É, por tudo isto, impossível concluir, por exemplo, que a eleição de Bolsonaro, só por si, instaure o fascismo por decreto no Brasil. Será necessário esmagar movimentos como o Movimento dos Sem Terra, o Movimento dos Trabalhadores Sem Teto, os grandes sindicatos, etc. A tarefa principal da esquerda neste período será então discutir como resistir e construir as estruturas necessárias para o fazer.
Luta anti-fascista
A luta contra a extrema-direita é, acima de tudo, uma luta política. Temos que combater, não apenas as organizações de extrema-direita, mas as condições que tornam possível o seu crescimento. Por isso é crucial, antes de mais, a construção de uma organização forte, credível e com um programa que responda às necessidades dos trabalhadores e dos jovens.

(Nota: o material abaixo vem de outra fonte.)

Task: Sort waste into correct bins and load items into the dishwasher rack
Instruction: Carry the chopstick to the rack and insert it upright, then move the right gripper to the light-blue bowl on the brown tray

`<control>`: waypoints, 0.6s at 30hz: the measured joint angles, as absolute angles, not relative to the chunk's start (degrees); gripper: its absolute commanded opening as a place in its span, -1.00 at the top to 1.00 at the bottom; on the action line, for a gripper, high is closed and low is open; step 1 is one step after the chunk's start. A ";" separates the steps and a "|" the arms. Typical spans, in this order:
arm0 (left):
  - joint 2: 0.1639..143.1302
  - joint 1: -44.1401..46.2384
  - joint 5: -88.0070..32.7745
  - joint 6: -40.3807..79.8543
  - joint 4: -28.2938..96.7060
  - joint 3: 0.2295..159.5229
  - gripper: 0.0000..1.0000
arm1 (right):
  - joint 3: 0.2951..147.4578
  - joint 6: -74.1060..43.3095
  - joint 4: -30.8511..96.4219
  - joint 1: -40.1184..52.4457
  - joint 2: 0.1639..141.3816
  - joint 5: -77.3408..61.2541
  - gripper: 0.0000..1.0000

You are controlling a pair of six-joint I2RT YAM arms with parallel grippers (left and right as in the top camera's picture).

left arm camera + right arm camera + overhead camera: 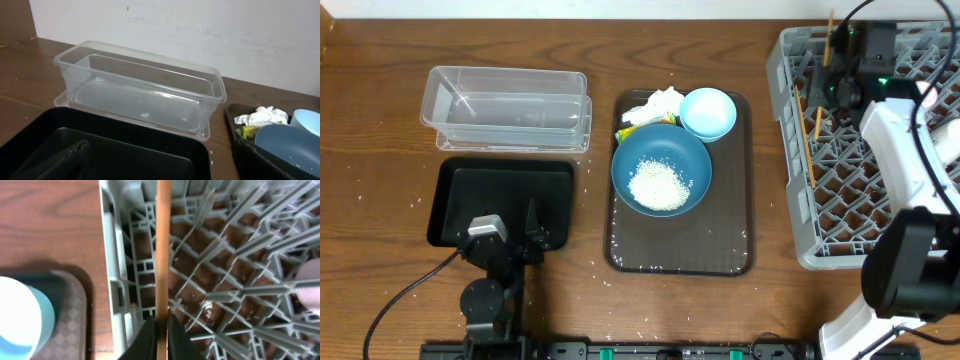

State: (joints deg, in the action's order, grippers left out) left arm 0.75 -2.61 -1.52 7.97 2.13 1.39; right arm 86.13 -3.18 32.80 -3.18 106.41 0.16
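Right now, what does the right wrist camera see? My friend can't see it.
The right arm's fingers pinch a thin wooden chopstick, held over the grey dishwasher rack. At the left, a light-blue bowl sits on a brown tray.

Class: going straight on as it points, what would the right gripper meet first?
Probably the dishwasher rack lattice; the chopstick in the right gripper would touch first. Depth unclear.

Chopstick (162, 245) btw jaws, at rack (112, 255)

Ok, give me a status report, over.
Right gripper shut on chopstick, at rack. Left gripper above black tray, state unclear. Rice unsorted in dark-blue bowl. Nothing blocking.
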 measured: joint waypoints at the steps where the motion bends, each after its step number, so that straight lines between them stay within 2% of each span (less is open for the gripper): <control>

À demagogia e populismo devemos responder com medidas radicais, que ataquem a desigualdade social e económica nas suas raízes; à opressão das minorias devemos responder com solidariedade de classe e autodefesa; e ao nacionalismo devemos responder com a solidariedade internacionalista. Ao fascismo, respondemos com o socialismo.
O combate a estas organizações não deve seguir receitas pré-definidas, mas deve ter vários factores em conta, a correlação de forças num dado momento e o tipo de confronto em causa. Por exemplo, recusar debater com políticos populistas e de extrema-direita porque “com fascistas não se discute” pode ter custos elevados, uma vez que a consciência de classe dos trabalhadores ainda está em formação e a comunicação social, tradicional ou nas redes sociais, continua a ser detida pela burguesia e a ter uma grande influência. Em debates, a esquerda — estando armada com uma análise de classe — consegue desmascarar politicamente estas forças, que são anti-trabalhadores, e desmascarar individualmente estes políticos, muitos deles corruptos e que vivem do sistema.
No entanto, quando o evento é apenas um palco para o discurso de ódio e propagação desta ideologia, a esquerda deve procurar impedir a sua realização. Nesta categoria entram as marchas, concentrações e até as supostas conferências académicas que são utilizadas para dar púlpito a assumidas personalidades de extrema-direita. Como impedir a sua realização? Através da mobilização de trabalhadores e jovens para bloquear os locais onde estas se irão realizar ou impedir a sua passagem. É preciso deixar claro aos fascistas que esses espaços não lhes pertencem.
Estas mobilizações devem ser organizadas por comités anti-fascistas que discutam, entre outras coisas, a segurança de manifestantes, minorias e activistas em geral. Defendemos que a principal tarefa destes comités, no momento presente, é garantir a participação e politização do máximo de trabalhadores e jovens em mobilizações anti-fascistas. Enquanto marxistas, não somos pacifistas, reivindicamos o direito à autodefesa, mas devemos pensar essa defesa de forma táctica. As pequenas escaramuças de rua, mesmo quando as forças fascistas são derrotadas, não permitem a mobilização de novas e mais vastas camadas da classe trabalhadora. Estes confrontos podem até apartar uma parte significativa da nossa classe e tendem a eclipsar o trabalho político de partidos e sindicatos. Isto significa que, apesar de eventuais benefícios a curto prazo, o confronto físico não pode ser uma táctica repetida artificialmente.
Lutar pelo Socialismo
Não existem atalhos para derrotar definitivamente as forças fascistas: apenas com o derrube do capitalismo e uma mudança radical nas relações sócio-económicas seremos capazes de eliminar as desigualdades que alimentam o fascismo. Por isso, a construção de um partido de massas dos trabalhadores é um passo incontornável na luta anti-fascista. Apenas uma organização massiva da classe trabalhadora terá a força para impor esta mudança e organizar uma sociedade socialista — verdadeiramente democrática, livre de exploração, livre de opressão e ecológica.